### PROMPT
Beginning with the line that contains "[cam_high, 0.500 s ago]", print each line to the end of the data exactly. Omit the pictures.

### DATA RECORDS
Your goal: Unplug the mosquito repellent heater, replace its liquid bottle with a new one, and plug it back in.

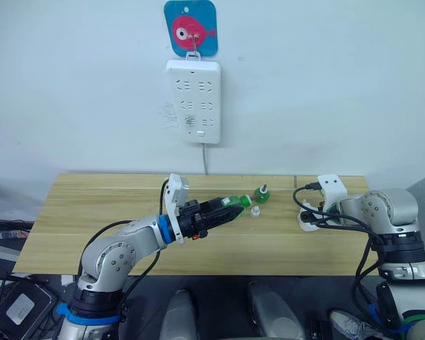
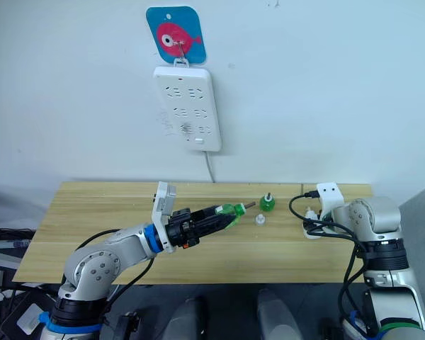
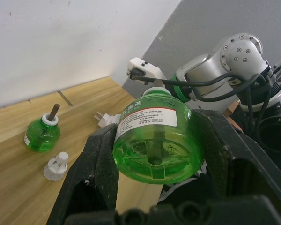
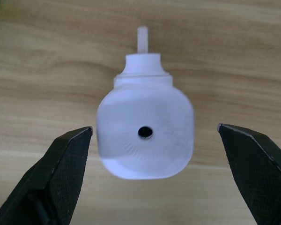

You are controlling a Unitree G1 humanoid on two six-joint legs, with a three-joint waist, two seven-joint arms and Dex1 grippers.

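Two squat, see-through green bottles show. One bottle (image 3: 155, 140), labelled and glossy, is clamped sideways in the left hand (image 1: 230, 207) above the wooden surface (image 1: 92, 212). The other bottle (image 3: 41, 133) stands upright on the boards with a dark wick, a small clear cap (image 3: 56, 166) beside it. One smooth white rounded heater (image 4: 145, 136) lies on the surface between the spread fingers of the right hand (image 4: 152, 154).

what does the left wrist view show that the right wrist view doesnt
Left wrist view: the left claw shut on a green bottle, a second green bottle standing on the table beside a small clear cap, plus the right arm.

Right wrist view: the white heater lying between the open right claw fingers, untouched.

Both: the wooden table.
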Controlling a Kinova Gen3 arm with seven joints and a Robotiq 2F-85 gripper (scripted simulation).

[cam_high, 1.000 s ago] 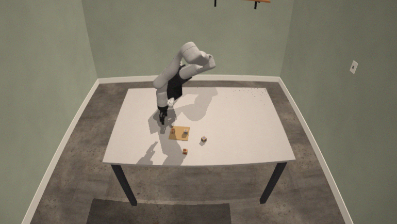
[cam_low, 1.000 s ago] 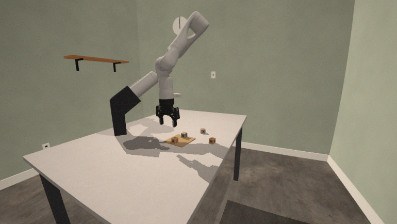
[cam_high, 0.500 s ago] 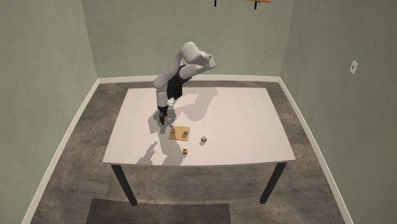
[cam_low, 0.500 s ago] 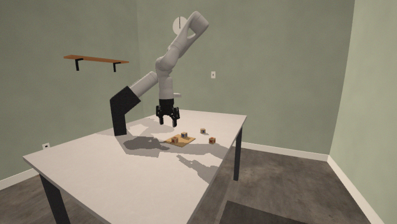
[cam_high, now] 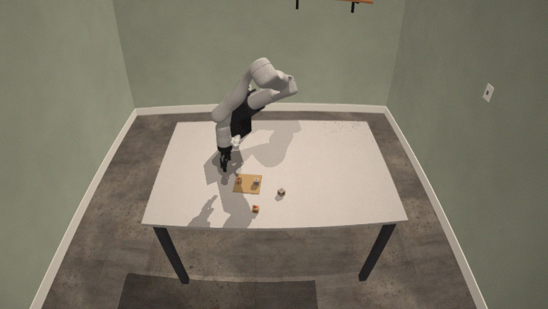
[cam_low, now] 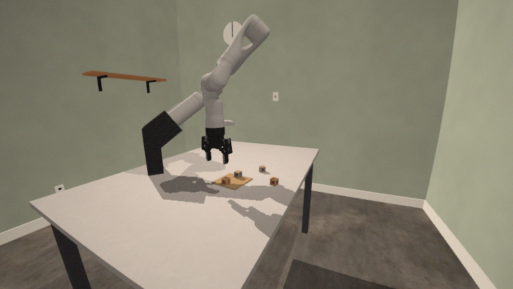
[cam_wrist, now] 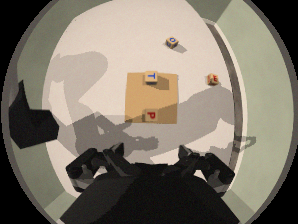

### RESULT OF THE TASK
[cam_high, 0.500 s ago] 
[cam_low, 0.500 s ago] 
[cam_high, now] 
[cam_low, now] 
[cam_wrist, now] 

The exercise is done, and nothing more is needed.